Fortunately, after that first chapter, Attenberg switches to first person and you, the reader, are immersed in the vivid and lusty life of a character who, though she’s mostly sad or anxious or angry, is also very funny. A man she meets online asks if she has read an annoying book about being single that everyone seems to be reading, and she asks him the same question. “And he says, ‘No, I don’t read a lot,’ and I think, Quelle surprise.” When she’s buying a baby gift for the child of her best friend, Andrea chooses Shel Silverstein’s The Giving Tree, “a dire story about a selfish child sucking the life out of an enabling tree.” She knows her boss would like to be rid of her, “and yet the thought of hiring someone new to do a job I have done extremely well for a decade troubles him. How would he remove everything in my brain and put it in someone else’s?”

Andrea can’t wholly commit to her job, and her connections with men are hookups instead of relationships. As the years pass, she becomes inured to losing contact with friends who get married and then pregnant. Her un-analyzed conflict about babies is poignant because her beloved brother and sister-in-law are caring for their own dying child.

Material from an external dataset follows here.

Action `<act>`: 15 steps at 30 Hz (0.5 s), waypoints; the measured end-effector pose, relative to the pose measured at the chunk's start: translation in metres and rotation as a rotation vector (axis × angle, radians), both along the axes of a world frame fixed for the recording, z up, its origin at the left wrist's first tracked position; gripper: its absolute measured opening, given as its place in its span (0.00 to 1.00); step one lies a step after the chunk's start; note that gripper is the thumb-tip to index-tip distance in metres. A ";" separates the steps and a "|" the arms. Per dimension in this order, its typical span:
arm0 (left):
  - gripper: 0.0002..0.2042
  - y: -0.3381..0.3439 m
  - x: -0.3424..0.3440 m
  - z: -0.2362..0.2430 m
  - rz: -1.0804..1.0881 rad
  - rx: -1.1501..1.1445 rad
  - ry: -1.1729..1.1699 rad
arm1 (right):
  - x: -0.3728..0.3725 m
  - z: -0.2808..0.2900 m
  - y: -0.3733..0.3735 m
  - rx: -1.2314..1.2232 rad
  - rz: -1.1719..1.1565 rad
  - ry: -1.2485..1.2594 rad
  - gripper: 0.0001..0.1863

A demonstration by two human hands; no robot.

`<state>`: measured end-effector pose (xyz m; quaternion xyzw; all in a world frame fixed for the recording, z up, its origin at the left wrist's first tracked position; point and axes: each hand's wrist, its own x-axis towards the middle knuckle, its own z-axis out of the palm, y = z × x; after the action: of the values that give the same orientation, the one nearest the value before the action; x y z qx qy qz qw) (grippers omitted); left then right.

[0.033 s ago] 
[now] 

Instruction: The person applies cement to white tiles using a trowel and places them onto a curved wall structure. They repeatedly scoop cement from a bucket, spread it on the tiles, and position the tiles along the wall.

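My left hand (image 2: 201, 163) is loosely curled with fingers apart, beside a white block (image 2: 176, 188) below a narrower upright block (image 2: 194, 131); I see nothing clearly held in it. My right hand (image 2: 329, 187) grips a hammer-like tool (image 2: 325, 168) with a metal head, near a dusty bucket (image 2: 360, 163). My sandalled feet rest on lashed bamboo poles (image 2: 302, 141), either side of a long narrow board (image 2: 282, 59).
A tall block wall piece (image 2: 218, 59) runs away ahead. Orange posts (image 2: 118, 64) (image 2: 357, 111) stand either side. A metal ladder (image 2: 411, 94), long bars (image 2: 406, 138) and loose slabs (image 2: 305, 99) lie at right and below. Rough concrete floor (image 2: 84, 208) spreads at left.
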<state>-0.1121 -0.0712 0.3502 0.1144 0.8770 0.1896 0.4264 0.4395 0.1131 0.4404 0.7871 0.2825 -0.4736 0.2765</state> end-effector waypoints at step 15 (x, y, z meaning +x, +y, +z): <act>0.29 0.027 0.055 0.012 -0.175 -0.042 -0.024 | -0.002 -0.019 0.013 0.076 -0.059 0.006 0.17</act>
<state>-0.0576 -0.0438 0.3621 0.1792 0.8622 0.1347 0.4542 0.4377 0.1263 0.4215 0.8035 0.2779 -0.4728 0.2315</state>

The loop Andrea’s stuck in has its origin in a family trauma. Her charismatic but drug-addicted father died of an overdose while she was a teenager, leaving the family nearly destitute. Though art was the talent that gave her solace, Andrea is too distracted by sex, alcohol, drugs, and insecurity to pursue it. Her brother, a musician who’s above compromising for fame or money, depends on his saintly wife, Greta, for support. And Greta also rescues Andrea, a favor Andrea has trouble returning.

All of which might be heavy lifting if it weren’t for Attenberg’s wicked wit and ability to locate the absurdity in day-to-day existence. Love of food had a devastating effect on a character in Attenberg’s 2012 novel, The Middlesteins, but for All Grown Up’s Andrea, food is the perfect way to deflect difficult emotional issues: “I can’t stand when a meal is ruined,” she says to a longtime friend and current lover who wants to talk about his money troubles over dinner. “I have slept with many men, don’t ask me their names, but I can’t eat anything casually.”

Attenberg’s fluid deployment of words provides a lot of the pleasure in All Grown Up. At a funeral for a woman named Betsy, a friend and fellow activist of Andrea’s mother, all three of the deceased woman’s spouses are speakers. The first is a man “with the intensity of a squirrel,” Andrea observes:

A speech follows regarding the CIA, conspiracies, corruption, assassinations, various presidents, the contemporary state of activism, spy technology, Facebook, and Betsy’s grit and determination to help this speaker reveal the truth, which is still being revealed, will always be being revealed, look around now, keep your eyes open, wake up and stay awake.

A large cast of concisely drawn characters occupies this compact book. And while you will find plenty of reasons to laugh, you’ll also find a serious primer on resisting the pressure to conform while you’re taking the time to figure out who you are.